Francis L Weng1, Anup M Patel, Rimda Wanchoo, Yasmin Brahmbhatt, Kezia Ribeiro, Marc E Uknis, Shamkant Mulgaonkar, A Scott Mathis.   

Abstract

BACKGROUND: The optimal regimen for prophylaxis of cytomegalovirus (CMV) disease after kidney and/or pancreas transplantation remains unclear. We compared the effectiveness of three months of oral ganciclovir (3 g/day) versus low-dose valganciclovir (450 mg/day) for CMV prophylaxis.
METHODS: We performed a retrospective cohort study of patients at our center who received kidney and/or pancreas transplants between January 2000 and April 2003. We used a Cox proportional hazards model to examine the relationship between baseline covariates, including type of CMV prophylaxis, and time to development of CMV disease.

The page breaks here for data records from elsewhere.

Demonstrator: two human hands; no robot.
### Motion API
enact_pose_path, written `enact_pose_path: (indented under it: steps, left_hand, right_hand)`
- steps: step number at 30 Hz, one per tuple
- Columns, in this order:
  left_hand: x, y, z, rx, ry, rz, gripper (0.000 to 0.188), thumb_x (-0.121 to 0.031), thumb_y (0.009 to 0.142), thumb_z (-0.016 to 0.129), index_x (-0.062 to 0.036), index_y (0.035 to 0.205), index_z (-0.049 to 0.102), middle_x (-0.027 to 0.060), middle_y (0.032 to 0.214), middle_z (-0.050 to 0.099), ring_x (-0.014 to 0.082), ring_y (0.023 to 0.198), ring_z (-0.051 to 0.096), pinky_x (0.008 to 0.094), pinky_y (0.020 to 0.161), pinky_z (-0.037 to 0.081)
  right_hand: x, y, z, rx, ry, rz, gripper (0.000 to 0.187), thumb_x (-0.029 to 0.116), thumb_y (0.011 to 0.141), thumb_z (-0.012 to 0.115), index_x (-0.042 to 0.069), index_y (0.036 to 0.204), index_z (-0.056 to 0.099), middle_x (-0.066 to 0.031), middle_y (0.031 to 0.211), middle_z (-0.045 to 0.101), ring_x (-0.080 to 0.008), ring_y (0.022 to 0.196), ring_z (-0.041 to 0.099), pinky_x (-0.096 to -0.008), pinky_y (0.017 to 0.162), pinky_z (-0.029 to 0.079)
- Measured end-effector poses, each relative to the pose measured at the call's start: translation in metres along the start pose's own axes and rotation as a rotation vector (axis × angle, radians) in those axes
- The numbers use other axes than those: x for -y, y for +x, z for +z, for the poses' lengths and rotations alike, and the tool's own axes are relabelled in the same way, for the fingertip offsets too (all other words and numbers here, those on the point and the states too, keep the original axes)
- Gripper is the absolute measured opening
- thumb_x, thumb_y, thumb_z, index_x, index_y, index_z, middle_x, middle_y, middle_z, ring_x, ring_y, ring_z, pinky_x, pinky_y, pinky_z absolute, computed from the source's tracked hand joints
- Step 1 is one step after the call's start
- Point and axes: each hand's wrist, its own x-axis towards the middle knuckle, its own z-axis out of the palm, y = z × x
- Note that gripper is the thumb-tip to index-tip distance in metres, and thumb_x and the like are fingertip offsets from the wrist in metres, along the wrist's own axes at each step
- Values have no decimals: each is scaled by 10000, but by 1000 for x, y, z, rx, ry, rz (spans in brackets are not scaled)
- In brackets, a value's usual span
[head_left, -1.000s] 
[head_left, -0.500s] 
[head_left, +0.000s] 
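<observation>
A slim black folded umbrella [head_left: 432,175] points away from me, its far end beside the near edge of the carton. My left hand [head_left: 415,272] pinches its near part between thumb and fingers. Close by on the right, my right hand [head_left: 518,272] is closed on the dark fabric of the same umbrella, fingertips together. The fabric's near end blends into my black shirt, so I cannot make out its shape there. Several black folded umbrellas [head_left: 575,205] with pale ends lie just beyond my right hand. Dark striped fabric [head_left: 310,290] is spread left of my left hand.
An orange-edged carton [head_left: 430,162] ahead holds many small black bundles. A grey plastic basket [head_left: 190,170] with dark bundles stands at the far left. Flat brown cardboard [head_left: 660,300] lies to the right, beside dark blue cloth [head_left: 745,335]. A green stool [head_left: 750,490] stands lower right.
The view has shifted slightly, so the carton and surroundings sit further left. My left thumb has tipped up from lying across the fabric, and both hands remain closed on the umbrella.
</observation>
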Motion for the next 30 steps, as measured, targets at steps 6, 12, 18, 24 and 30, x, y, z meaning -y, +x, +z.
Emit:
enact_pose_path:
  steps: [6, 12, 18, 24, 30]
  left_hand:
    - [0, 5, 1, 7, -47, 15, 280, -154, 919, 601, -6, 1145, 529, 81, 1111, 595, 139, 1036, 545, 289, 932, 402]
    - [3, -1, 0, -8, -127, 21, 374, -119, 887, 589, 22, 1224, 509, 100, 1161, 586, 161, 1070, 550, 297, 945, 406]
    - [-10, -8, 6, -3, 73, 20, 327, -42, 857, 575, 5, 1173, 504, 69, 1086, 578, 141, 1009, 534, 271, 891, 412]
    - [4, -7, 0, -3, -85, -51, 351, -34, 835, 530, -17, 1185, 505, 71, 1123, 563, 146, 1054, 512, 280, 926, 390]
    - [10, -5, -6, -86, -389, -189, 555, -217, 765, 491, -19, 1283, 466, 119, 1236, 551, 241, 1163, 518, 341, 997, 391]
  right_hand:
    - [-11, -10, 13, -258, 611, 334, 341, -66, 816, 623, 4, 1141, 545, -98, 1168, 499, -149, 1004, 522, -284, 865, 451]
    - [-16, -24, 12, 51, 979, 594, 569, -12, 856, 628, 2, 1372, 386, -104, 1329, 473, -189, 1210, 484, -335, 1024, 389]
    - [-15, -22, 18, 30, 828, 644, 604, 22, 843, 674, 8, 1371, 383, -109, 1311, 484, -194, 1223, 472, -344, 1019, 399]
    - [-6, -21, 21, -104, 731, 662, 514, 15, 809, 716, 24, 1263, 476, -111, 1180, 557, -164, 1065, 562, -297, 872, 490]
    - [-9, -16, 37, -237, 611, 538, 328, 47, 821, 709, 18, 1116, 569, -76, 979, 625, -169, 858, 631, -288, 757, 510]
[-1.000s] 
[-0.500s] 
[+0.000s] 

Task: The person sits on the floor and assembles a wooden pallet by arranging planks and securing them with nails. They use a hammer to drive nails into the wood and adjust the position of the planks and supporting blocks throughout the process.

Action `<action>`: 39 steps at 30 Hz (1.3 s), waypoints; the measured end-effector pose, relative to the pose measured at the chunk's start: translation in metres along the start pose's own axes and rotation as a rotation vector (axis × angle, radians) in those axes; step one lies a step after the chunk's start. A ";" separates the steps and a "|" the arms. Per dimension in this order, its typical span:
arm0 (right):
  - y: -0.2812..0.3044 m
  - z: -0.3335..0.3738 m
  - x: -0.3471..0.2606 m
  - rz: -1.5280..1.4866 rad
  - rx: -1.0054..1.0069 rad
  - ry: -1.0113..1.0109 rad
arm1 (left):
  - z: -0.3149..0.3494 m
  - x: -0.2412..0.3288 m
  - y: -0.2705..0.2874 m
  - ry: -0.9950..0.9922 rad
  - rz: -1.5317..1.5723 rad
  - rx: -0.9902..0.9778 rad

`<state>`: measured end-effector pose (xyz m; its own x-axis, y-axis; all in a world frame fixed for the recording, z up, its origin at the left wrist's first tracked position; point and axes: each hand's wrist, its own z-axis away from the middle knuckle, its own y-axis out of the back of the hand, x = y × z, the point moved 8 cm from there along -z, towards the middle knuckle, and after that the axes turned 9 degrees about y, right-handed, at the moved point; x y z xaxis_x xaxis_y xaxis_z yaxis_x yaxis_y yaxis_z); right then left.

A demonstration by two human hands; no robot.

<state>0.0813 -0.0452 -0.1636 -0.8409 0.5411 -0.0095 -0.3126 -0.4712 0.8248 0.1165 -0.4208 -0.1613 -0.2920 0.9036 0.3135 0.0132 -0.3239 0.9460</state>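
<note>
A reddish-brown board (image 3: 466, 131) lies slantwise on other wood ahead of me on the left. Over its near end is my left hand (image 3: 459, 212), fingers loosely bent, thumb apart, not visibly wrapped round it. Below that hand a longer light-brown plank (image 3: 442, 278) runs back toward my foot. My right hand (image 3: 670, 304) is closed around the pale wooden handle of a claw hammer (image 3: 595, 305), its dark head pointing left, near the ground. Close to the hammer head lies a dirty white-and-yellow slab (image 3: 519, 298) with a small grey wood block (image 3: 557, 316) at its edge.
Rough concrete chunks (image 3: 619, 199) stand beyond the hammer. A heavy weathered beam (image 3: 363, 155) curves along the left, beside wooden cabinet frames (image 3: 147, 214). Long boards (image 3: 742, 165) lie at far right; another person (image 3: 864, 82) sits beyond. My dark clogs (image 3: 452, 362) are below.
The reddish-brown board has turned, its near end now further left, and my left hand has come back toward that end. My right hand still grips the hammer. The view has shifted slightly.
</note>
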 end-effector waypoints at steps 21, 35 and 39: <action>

RESULTS: Of the 500 patients (295 ganciclovir, 205 valganciclovir), 22 patients (4.4%) developed CMV disease (mean time to CMV disease, 163+/-85 days). Sixteen of the ganciclovir patients (5.4%) and six of the valganciclovir patients (2.9%) developed CMV disease (P=0.18). By CMV serostatus, the incidence of CMV disease during the first posttransplant year was 8.5% among donor-seropositive, recipient-seronegative (D+/R-) patients, 8.6% among D+/R+ patients, 2.9% among D-/R+ patients, 1.0% among D-/R- patients, and 0.9% among patients for whom documentation of CMV serostatus was incomplete. In the unadjusted Cox proportional hazards analysis, race/ethnicity, type of transplant, type of antiviral prophylaxis, CMV serostatus, and use of mycophenolate mofetil were each associated with risk of developing CMV disease. In the adjusted, multivariable model, only CMV serostatus was associated with development of CMV disease.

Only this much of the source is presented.